[Dataset excerpts]
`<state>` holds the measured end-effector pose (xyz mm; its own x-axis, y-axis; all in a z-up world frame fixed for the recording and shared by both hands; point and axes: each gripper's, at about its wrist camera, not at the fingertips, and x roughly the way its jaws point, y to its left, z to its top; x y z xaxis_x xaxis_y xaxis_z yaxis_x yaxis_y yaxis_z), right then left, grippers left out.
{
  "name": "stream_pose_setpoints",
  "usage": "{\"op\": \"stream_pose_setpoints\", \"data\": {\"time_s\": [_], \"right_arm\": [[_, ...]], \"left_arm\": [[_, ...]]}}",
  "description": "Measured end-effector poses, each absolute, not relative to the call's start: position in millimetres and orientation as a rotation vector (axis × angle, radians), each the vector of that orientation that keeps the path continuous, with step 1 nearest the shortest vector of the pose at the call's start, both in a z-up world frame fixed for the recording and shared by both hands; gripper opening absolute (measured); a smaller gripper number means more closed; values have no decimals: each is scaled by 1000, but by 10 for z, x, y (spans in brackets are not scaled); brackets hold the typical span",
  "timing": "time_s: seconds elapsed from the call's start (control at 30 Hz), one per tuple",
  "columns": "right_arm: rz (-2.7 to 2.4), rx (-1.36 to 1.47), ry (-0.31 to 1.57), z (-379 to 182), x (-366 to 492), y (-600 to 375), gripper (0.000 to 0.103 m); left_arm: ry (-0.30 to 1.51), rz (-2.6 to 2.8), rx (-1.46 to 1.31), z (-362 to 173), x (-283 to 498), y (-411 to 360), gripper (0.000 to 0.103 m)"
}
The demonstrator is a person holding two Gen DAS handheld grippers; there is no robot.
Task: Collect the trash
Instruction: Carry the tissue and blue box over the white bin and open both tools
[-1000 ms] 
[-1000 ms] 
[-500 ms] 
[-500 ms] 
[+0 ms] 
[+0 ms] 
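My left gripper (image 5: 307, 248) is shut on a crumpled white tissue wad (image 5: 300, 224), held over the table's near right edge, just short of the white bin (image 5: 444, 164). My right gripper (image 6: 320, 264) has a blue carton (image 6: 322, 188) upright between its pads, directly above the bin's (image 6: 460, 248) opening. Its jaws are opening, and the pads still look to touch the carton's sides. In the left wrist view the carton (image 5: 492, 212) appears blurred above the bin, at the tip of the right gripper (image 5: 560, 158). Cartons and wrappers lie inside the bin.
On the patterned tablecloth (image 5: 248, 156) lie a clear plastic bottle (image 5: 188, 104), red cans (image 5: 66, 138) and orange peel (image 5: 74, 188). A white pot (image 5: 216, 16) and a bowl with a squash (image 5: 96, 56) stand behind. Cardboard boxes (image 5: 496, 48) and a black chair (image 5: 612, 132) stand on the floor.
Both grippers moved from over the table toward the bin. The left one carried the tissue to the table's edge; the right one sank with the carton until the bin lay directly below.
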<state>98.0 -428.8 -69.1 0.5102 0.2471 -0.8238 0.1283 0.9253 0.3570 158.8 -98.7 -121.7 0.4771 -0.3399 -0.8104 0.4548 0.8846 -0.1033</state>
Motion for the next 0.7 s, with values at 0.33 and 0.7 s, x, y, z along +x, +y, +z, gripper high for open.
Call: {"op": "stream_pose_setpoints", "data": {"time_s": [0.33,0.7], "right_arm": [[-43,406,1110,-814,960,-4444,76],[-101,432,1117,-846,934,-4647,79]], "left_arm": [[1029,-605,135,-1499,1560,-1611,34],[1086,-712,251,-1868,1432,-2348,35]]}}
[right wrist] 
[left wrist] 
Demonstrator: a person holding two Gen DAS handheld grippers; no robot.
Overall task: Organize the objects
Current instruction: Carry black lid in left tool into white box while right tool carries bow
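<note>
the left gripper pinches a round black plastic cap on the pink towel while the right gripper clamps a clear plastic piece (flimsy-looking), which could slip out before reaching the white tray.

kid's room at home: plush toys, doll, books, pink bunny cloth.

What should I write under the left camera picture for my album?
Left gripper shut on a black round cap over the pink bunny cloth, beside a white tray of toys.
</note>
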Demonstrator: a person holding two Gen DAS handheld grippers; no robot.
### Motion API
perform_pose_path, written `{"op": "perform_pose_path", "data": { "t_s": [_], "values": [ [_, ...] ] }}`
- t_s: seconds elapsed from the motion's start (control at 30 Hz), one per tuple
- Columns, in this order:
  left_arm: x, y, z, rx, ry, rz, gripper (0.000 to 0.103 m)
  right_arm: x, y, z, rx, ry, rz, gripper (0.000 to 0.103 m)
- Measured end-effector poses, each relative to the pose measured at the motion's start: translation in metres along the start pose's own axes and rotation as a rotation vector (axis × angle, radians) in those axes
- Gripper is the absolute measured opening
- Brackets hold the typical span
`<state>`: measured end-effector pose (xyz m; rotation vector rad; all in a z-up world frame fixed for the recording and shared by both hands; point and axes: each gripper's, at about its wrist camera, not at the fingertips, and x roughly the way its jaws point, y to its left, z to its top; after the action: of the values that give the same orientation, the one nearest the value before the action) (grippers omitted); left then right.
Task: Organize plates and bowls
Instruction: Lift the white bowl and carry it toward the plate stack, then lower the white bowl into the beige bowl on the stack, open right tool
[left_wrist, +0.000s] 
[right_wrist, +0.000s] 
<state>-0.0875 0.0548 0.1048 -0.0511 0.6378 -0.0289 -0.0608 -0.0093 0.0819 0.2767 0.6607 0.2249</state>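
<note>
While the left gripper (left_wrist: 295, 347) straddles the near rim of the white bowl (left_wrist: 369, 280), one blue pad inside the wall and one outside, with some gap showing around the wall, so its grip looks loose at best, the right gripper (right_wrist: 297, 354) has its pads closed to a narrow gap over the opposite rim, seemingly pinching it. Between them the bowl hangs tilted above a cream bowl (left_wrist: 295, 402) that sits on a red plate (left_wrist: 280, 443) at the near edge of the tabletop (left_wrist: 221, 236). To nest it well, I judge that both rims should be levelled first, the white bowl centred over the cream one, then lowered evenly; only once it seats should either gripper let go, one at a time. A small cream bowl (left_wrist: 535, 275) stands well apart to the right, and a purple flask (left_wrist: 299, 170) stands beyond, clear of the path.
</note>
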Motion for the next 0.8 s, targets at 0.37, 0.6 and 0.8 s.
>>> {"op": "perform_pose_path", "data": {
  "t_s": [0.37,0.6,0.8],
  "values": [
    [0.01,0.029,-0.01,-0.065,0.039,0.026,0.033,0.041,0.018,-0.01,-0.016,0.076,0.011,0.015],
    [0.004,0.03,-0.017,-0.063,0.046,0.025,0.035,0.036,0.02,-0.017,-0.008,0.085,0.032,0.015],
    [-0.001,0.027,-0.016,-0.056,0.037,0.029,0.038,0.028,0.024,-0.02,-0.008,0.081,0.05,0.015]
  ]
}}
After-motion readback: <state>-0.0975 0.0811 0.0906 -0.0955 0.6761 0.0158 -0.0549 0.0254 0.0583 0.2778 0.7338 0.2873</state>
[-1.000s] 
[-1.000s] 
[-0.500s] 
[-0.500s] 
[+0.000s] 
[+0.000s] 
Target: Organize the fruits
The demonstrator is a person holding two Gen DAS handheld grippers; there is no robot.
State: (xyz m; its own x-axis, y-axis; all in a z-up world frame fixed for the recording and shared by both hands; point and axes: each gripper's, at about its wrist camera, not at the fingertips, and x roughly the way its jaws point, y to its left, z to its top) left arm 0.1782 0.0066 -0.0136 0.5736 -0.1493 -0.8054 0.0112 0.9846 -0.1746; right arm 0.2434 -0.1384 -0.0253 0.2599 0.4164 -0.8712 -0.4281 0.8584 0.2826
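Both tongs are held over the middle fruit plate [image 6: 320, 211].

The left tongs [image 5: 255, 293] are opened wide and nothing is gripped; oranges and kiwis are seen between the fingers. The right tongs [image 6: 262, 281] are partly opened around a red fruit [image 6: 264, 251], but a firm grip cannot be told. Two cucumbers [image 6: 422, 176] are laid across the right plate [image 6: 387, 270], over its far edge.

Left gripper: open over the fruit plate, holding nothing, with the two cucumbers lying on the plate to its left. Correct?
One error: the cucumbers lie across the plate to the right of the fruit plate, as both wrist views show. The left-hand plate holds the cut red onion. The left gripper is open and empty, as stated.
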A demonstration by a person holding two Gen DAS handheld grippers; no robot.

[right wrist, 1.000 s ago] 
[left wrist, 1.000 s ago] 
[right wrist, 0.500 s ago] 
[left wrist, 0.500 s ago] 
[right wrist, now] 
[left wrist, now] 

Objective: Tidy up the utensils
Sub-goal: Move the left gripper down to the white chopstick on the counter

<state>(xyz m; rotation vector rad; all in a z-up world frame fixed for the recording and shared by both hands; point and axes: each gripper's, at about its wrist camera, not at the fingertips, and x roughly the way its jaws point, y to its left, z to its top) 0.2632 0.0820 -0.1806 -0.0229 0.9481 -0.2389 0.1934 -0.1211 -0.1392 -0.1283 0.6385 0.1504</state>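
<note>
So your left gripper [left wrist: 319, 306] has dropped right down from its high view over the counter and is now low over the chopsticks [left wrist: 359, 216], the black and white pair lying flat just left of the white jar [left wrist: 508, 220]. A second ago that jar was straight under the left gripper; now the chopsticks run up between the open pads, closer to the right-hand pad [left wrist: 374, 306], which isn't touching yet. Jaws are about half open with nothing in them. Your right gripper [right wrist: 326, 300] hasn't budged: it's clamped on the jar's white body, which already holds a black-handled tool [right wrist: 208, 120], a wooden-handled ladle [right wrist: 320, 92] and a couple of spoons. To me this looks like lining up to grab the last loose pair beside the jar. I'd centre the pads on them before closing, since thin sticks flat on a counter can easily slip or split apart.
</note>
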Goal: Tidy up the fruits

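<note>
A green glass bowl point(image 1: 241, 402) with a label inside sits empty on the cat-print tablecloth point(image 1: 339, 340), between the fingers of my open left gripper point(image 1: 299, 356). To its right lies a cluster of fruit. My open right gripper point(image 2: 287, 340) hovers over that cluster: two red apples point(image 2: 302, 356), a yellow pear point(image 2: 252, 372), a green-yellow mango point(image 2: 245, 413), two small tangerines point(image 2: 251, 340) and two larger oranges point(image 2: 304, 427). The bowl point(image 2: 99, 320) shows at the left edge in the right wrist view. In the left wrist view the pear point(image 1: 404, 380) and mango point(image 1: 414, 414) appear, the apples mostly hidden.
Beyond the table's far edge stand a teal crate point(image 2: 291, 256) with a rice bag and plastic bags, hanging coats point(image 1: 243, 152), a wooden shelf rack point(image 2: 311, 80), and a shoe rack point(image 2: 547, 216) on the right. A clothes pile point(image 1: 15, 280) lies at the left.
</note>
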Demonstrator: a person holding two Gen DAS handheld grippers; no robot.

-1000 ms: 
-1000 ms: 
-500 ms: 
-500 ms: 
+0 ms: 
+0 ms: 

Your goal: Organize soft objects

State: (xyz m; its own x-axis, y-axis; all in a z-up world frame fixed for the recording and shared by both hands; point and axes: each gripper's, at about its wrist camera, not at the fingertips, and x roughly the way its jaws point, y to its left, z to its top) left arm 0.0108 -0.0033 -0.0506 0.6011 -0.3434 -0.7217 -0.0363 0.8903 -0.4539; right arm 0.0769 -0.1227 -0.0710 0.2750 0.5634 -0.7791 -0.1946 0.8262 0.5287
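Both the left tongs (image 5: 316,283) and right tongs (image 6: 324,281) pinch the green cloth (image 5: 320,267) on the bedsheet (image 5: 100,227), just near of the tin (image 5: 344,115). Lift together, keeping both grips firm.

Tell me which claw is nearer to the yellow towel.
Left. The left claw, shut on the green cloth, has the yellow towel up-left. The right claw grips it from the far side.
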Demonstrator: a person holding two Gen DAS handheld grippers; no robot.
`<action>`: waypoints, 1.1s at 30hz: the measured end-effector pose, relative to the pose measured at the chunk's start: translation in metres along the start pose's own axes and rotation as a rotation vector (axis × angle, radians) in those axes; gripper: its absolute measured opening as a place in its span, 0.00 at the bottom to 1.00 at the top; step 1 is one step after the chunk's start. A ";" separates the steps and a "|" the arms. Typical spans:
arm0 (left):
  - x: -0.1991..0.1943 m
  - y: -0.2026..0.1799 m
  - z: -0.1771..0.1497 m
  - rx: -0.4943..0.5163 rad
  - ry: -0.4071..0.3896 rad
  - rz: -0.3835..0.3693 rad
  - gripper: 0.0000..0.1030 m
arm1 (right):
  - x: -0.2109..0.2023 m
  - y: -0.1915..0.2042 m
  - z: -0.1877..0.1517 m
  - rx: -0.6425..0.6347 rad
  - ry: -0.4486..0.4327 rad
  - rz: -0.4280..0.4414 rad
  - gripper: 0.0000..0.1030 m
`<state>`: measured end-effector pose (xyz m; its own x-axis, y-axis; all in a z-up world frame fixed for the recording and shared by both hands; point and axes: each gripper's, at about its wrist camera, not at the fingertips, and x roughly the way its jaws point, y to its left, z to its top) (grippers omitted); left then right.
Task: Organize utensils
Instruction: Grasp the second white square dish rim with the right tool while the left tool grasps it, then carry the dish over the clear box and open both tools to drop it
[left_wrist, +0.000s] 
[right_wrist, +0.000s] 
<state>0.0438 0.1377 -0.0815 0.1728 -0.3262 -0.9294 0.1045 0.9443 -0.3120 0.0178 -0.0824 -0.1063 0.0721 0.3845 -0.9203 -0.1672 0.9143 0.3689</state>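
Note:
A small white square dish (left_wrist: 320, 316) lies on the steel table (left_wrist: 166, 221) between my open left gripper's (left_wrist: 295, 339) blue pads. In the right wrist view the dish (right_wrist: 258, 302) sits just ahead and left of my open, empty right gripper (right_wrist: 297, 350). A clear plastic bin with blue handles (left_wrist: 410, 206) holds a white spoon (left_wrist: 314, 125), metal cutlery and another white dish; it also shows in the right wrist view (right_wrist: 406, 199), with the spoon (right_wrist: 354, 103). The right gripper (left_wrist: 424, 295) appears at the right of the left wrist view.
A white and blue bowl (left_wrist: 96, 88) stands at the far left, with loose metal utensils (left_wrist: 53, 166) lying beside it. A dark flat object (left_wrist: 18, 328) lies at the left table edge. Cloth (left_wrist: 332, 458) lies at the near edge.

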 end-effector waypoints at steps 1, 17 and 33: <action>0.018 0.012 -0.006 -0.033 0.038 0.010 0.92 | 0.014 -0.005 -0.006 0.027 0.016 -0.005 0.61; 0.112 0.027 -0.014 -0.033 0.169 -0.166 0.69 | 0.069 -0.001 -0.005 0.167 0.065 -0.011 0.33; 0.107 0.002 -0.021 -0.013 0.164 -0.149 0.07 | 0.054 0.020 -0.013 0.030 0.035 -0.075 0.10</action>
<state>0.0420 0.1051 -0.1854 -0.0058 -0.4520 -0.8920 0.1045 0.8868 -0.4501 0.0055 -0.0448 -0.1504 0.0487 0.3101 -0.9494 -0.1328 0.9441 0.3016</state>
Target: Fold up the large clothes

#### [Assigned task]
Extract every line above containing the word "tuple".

#### [Task output]
  "timing": "time_s: seconds elapsed from the call's start (control at 30 Hz), one per tuple",
- t_s: seconds elapsed from the motion's start (control at 30 Hz), one per tuple

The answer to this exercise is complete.